Former World number 1 Andy Murray has long been stationary due to an injury, but the London grass tournament was (possibly) one of his priorities this season. “I think from Andy’s point of view – and I have seen him practise a bit a few weeks ago when it looked there might be chance to go to Miami,” Tim Henman said.
“And after being out of the game as long as he has – and now with the progress he has made – he will be pretty frustrated because he is getting close to, I would have thought, to getting back out on the court.
It is four years when you think he got to the quarters against Sam Querrey on one leg. And then has missed out and played doubles and mixed. It emphasises how much tennis he has missed. He has got to keep working at his fitness and get back to, or close as he can, to 100% and hopefully he will get the opportunity later in the year.

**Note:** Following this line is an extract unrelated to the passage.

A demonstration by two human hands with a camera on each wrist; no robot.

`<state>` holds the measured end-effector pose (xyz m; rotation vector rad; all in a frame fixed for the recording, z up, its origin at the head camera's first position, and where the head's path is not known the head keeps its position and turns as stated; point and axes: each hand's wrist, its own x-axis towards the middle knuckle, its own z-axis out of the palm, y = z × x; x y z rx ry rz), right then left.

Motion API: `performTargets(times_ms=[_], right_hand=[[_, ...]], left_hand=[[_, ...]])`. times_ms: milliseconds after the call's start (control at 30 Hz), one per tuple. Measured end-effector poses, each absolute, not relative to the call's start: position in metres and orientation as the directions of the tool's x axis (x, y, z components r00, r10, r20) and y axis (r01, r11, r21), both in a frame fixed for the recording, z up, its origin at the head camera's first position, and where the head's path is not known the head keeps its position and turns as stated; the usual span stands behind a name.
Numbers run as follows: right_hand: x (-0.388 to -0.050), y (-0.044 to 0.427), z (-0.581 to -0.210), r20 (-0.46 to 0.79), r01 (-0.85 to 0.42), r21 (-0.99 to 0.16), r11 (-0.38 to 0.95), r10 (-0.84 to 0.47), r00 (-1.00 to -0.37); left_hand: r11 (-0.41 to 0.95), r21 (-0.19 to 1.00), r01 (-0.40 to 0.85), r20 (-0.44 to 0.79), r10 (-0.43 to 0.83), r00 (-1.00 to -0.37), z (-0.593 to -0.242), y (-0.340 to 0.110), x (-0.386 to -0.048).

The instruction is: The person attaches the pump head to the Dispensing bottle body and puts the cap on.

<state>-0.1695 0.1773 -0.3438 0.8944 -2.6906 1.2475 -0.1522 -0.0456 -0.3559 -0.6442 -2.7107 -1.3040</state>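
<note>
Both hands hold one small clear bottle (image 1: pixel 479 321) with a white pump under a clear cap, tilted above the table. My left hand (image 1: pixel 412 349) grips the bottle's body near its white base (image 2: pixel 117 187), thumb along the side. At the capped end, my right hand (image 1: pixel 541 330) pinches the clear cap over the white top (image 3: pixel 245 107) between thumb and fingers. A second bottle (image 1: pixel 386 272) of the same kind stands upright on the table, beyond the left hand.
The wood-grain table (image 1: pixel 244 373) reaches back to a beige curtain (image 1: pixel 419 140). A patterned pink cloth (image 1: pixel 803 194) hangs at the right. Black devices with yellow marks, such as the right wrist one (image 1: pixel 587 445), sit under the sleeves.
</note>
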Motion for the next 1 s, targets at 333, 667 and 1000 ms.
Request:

You would like to think so because he has missed so much tennis perhaps it will give him the opportunity if his body and his hip enables him to to play longer in age terms”. Henman was a similar age as Murray now when he decided to hang up his racket and retire: “I remember I was playing with [Andre] Agassi and he had 18 months out for v different reasons but he came back fresh and invigorated to play and kept going until he was probably 36.
In those days that was old for a top tennis player. I stopped when I was 33 and that was pretty old at the time. But I think with training techniques and injury prevention players are certainly playing longer so you would like to think that if A, Andy’s body permits and B, he still has the motivation that I think he does, there can still definitely be a few Wimbledons left in him yet”.